Creators of PeerFlow have shown that the currently used methods to predict Tor relays’ bandwidth allows an adversary, who controls little bandwidth, to attack a large percentage of client traffic. These methods include TorFlow; the current Tor bandwidth scanning system and EigenSpeed; a peer measurement system. PeerFlow offers an innovated design that utilizes a peer measurement approach to limit the ability of an adversary to boost his/her measured bandwidth while also improving the overall accuracy. The system has been proven to be fast, secure and highly efficient. PeerFlow was implemented in Tor which demonstrated accuracy and high speed within the context of a large scale network ecosystem.

Peerflow.png

Peerflow.png

An Overview of PeerFlow’s Approach:

PeerFlow utilizes a pair of relay measurement techniques which are:

1- Each relay node reports the exact number of bytes it received and/or sent from other relay nodes across the network.

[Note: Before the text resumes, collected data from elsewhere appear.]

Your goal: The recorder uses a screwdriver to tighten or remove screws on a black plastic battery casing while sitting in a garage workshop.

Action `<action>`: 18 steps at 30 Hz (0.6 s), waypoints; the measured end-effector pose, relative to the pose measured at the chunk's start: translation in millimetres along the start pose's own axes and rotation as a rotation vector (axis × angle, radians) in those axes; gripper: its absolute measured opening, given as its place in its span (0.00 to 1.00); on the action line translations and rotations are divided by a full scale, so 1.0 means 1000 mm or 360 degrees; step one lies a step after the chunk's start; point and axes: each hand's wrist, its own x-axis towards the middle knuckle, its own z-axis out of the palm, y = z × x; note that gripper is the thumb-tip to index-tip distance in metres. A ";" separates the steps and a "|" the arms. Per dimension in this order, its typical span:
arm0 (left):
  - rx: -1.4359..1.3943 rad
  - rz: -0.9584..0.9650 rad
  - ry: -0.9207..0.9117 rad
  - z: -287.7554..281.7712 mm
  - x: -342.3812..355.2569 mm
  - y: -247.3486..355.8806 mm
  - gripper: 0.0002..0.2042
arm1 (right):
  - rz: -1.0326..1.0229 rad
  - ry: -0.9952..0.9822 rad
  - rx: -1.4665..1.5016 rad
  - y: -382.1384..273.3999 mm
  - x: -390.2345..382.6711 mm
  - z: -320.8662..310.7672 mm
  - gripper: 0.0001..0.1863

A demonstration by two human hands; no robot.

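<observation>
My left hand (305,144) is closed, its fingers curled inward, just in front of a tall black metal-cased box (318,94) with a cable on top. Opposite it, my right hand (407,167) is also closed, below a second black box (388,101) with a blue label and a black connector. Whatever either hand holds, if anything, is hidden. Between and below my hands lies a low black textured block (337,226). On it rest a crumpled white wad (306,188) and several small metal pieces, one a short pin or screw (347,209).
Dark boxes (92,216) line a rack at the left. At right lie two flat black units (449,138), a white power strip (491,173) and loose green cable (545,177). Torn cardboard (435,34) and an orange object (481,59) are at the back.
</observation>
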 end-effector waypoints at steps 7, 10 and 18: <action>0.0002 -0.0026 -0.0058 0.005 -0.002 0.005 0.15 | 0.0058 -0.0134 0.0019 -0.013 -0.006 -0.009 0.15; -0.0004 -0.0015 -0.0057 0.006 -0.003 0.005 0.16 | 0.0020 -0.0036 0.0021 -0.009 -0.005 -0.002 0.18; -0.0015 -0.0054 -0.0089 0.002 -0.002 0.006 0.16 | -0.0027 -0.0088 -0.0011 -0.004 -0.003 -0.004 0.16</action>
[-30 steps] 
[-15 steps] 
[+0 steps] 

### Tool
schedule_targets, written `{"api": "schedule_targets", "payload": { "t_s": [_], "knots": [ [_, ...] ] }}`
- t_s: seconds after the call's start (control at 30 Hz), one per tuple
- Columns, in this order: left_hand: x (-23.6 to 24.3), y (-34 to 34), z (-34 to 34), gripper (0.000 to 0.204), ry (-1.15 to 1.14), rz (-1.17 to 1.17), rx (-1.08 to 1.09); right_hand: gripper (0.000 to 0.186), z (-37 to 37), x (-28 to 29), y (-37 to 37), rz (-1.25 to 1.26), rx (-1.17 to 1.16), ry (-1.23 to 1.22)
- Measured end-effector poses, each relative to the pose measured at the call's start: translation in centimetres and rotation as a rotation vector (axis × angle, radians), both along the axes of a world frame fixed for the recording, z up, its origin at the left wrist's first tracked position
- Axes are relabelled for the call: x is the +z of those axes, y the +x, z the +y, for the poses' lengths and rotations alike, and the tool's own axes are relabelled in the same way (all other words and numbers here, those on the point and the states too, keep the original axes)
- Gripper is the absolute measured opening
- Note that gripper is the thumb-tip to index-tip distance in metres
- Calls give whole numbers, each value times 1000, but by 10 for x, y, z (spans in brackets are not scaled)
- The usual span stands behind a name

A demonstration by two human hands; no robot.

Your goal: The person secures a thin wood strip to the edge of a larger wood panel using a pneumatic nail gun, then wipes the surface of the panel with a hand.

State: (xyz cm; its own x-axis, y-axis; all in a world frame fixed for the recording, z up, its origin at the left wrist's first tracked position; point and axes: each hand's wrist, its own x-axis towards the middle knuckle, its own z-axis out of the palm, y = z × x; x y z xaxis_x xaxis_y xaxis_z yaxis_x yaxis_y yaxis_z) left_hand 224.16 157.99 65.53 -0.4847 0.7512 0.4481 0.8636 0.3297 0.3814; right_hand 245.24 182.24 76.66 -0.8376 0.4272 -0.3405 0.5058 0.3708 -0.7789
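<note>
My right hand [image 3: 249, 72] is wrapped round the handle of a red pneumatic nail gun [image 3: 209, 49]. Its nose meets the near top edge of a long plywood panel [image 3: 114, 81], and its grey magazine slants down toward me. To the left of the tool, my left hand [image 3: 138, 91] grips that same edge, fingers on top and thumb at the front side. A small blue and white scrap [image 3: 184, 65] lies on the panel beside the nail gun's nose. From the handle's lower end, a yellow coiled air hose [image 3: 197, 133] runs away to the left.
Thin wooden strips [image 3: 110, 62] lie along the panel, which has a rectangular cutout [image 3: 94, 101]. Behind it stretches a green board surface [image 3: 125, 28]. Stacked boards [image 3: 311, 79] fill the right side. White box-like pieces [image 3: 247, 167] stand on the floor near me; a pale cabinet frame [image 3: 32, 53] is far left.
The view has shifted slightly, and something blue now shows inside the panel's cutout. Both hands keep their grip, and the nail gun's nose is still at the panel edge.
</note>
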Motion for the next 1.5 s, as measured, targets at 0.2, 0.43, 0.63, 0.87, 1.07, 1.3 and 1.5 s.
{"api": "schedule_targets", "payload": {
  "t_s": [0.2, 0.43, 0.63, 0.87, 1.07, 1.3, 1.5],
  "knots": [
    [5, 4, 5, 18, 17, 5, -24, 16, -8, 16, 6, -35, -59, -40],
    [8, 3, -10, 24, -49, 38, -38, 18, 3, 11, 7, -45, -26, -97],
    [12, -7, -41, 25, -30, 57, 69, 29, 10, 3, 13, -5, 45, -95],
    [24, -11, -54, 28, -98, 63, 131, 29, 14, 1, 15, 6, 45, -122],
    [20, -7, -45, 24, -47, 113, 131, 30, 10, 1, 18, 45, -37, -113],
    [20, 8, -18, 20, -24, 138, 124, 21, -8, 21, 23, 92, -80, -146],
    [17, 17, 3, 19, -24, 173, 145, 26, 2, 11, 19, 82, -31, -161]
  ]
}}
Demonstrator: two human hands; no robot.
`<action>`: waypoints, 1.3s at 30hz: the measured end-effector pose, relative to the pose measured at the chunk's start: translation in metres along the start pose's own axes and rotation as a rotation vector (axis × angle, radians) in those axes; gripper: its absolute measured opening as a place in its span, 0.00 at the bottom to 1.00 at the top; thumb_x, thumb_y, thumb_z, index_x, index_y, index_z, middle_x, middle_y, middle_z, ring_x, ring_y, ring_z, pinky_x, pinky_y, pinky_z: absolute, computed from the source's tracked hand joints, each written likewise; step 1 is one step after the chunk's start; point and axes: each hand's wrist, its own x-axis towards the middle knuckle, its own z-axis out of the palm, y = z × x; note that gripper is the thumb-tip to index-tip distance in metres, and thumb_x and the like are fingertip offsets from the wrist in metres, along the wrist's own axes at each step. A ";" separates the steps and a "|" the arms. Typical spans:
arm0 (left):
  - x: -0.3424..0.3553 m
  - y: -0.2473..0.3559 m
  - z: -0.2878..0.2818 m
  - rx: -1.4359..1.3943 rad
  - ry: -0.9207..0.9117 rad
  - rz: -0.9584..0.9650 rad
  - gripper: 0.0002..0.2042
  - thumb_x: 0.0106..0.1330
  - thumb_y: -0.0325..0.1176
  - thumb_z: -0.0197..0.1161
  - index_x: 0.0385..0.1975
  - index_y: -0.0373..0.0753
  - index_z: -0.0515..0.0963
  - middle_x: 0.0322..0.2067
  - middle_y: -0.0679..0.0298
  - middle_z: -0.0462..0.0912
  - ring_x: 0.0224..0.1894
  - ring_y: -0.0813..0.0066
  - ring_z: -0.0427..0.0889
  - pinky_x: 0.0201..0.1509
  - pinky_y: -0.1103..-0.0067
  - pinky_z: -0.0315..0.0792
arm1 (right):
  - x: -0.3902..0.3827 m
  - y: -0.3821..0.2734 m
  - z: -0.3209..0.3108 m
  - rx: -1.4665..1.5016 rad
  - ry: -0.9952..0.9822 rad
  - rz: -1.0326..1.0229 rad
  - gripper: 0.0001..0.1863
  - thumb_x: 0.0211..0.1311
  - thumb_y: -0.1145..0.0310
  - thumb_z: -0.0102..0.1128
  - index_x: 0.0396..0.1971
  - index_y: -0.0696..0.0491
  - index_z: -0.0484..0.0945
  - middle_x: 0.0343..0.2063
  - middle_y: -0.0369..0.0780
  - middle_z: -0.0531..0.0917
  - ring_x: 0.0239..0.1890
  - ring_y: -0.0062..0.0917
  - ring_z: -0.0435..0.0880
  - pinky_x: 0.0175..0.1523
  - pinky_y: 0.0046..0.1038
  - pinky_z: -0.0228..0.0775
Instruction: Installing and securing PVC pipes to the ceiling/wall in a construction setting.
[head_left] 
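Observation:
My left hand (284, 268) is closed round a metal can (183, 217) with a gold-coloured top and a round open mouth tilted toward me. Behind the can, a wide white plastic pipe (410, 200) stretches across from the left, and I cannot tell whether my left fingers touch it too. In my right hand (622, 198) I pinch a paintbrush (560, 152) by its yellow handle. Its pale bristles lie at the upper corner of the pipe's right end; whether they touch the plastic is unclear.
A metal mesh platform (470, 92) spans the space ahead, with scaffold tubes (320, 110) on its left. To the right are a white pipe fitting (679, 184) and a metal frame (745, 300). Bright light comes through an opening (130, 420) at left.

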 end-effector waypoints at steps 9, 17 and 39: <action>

2- Each relay node reports its unused, i.e. available, bandwidth.

Measurements derived from the first technique are used to predict the total amount of bytes transferred after subtracting a weight fraction, of value λ of the smallest and largest values; thus, an adversary, controlling less than λ of the network’s bandwidth, will never be able to manipulate the outcome. Measurements derived from trusted relay nodes, whenever available, are used to make sure that the estimated amounts of transferred bytes are not unreasonably low or high.

The measurements derived from the second technique will allow the network to discover the amount of available, or unused, bandwidth. However, this design is vulnerable to be lied to by an adversary, so PeerFlow is designed to consider increasing consensus’ weight of a given relay node, only after consulting the results of the first measurement technique and confirming that the first relay node has handled the expected traffic amount. Further methods are utilized to boost the accuracy, privacy and speed of the aforementioned measurements and to securely introduce new relay nodes into the system.

The authors of the paper that presented PeerFlow have demonstrated Tor’s vulnerability to adversaries controlling large relay nodes. It is clear that with the current TorFlow system for bandwidth measurement and the EigenSpeed system, adversaries can deceivingly make small relay nodes appear larger, which can markedly reduce the cost of an attack on the network. PeerFlow’s approach markedly limits an adversary’s ability to deceive Tor about the real bandwidth of his/her relay nodes, while demonstrating a performance that is somehow comparable to Tor’s present performance.

Analyzing PeerFlow’s Speed and Efficiency:

The below figure shows the measurement times’ distribution of PeerFlow over the bytes transferred.

Peerflow 1.PNG

Peerflow 1.PNG

Measurement times that are less than 14 days are shown, which comprise 96.8% of times in terms of the capacity of relay nodes. 11.5 hours represents the 25th percentile measurement time, while 70.7 hours represents the 75th percentile. Relay nodes with measurement times greater than 14 days exhibit low capacity, which is below Tor’s requirement of 100 Kb/sec for fast relay nodes and 250 Kb/sec for guard nodes. By increasing these requirements by 150%, to 250 Kb/sec for fast relay nodes and 625 Kb/sec for guard nodes, and excluding relay nodes with capacities that don’t meet these requirements, the maximum measurement time can be reduced to 316.4 hours.

The results of experimenting PeerFlow have shown that the overall dummy traffic necessary to avoid probation was in most cases equal to 2.38 KiB/sec over time and on all experiment instances, with variable standard deviation on all experiment instances too. This amount is considered rather small when compared to the median network wide goodput of PeerFlow which averages around 428 MiB/sec.

Creators of PeerFlow are willing to continue working on Peerflow to improve it in terms of scalability, and security improvement to further decrease an adversary’s ability to inflate the weight of his/her relay nodes.